The reason will be displayed to describe this comment to others. Learn more.

I like this idea. Maybe you can implement some items from your TODO in process_module_assignmanets?

@carljm
Copy link
Member Author

carljm commented May 24, 2017

Sure, if this looks like the right approach, I'll flesh it out to support additional cases.

@carljm
Copy link
Member Author

carljm commented May 24, 2017

@ilevkivskyi I took care of some of the TODOs. Propagating module aliases in non-global assignments is running into some strange issues that look like they might require deeper refactoring (see #3440). Maybe this can be merged without solving that problem yet? It's at least strictly an improvement over the status quo, and will cover the most common cases.

@carljm
Copy link
Member Author

carljm commented May 24, 2017

There may be some question about error handling here. In general I aimed for just silently not propagating module references in any case we don't understand, but this code will fail with an internal mypy exception if there are iterables of mismatched lengths between rvalue/lvalues. Such code would fail at runtime (and should fail later in type checking) anyway. Let me know if I should add some more defensive handling of this case.

@ilevkivskyi
Copy link
Member

mypy should never fail with an internal error. Also you don't need to care about all possible nested scenarios (I think unpacking modules is very rare). Just consider few simple scenarios. The code simplicity and robustness is much more important here.

@carljm
Copy link
Member Author

carljm commented May 24, 2017

Never mind, I mis-remembered the behavior of zip when given mismatched-length iterables. It doesn't fail, it just ignores extra elements in some of the iterables. So I don't believe there is a case here where mypy would fail with an internal exception.

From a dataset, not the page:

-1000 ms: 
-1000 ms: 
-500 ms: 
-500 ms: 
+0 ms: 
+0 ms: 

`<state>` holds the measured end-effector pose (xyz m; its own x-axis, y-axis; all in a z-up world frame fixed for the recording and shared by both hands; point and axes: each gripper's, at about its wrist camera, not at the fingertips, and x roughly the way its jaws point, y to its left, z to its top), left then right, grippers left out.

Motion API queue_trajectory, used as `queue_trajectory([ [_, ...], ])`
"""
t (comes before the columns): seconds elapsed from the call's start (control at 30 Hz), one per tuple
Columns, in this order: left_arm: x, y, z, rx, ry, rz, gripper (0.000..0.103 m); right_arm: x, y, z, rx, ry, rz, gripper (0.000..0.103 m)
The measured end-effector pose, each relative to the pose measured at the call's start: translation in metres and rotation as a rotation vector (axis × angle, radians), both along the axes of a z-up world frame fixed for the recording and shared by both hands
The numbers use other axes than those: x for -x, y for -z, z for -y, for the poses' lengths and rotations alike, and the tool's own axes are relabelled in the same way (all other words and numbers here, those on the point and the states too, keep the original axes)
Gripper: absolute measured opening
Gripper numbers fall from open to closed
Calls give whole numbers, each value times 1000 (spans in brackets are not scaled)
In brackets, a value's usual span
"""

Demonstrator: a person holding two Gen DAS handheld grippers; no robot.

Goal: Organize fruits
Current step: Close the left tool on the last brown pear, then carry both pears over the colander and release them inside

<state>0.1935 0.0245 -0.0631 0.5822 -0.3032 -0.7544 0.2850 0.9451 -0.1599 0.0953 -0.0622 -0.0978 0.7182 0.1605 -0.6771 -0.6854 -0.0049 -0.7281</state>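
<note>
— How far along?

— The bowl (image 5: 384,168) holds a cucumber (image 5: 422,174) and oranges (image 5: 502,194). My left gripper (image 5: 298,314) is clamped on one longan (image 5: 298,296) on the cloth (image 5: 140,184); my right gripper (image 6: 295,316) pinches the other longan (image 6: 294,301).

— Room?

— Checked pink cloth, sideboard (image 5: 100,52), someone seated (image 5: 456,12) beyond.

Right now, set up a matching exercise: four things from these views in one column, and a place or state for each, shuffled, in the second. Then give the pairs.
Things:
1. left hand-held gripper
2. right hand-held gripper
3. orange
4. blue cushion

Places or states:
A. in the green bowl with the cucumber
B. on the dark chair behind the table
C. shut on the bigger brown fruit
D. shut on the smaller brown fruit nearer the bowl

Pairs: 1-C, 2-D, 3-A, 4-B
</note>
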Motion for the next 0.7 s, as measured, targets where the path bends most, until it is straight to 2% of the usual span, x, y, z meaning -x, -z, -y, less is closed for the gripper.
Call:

I agree that nested unpacking of modules is probably quite rare (though one level of tuple unpacking assignment with modules is something I have seen in compatibility-shim code). However, I don't think the code here would be significantly simplified by removing support for that. Let me know if you think otherwise.

@carljm
Copy link
Member Author

carljm commented May 25, 2017

After #3450 is merged, the is_module_scope() guard here can be removed.

Copy link
Member

@ilevkivskyi ilevkivskyi left a comment

Choose a reason for hiding this comment

The reason will be displayed to describe this comment to others. Learn more.

OK, this is almost ready. Just few suggestions.

mypy/semanal.py Outdated
litemlists = [v.items for v in cast(List[Union[TupleExpr, ListExpr]], lvals)]
ritems = cast(Union[TupleExpr, ListExpr], rval).items
for rv, *lvs in zip(ritems, *litemlists):
self._process_module_assignment(lvs, rv, ctx)
Copy link
Member

Choose a reason for hiding this comment

The reason will be displayed to describe this comment to others. Learn more.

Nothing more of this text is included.